**Your goal:**
Reproduce the whole listing exactly, omitting any picture it holds.

**Information shown:**
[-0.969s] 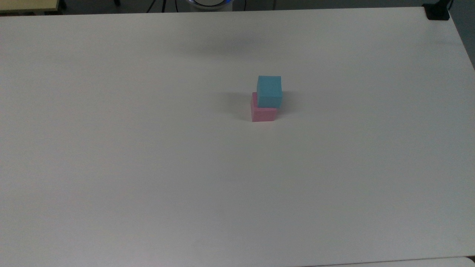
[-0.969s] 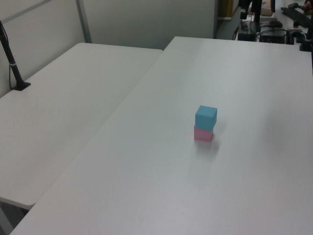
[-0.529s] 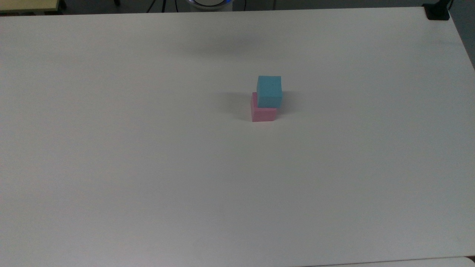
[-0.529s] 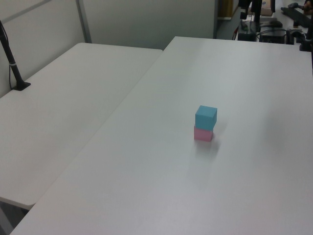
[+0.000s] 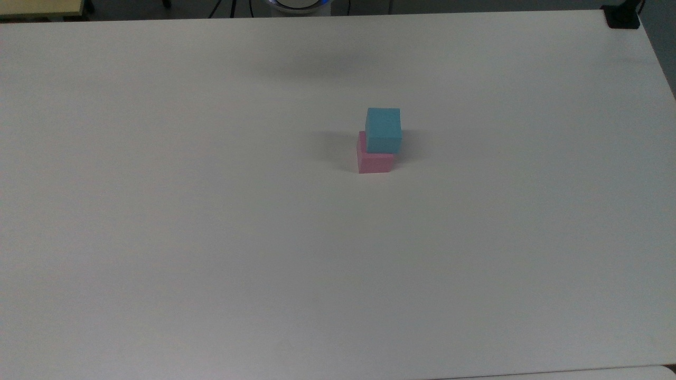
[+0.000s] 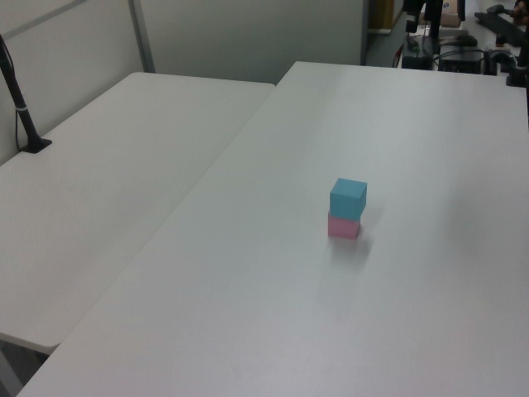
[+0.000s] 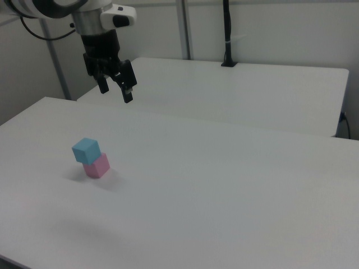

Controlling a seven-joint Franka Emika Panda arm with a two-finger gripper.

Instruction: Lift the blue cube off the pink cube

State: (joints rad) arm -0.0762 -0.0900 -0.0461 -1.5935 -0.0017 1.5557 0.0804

**Answer area:**
[-0.969s] 
[-0.969s] 
[-0.529s] 
[-0.529s] 
[+0.000s] 
[+0.000s] 
[+0.000s] 

Controlling a seven-joint Franka Emika Panda arm with a two-finger gripper.

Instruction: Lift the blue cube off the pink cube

State: (joints rad) arm -0.0762 -0.0900 -0.0461 -1.5935 -0.0017 1.5557 0.0804

The exercise asks for nothing more than this.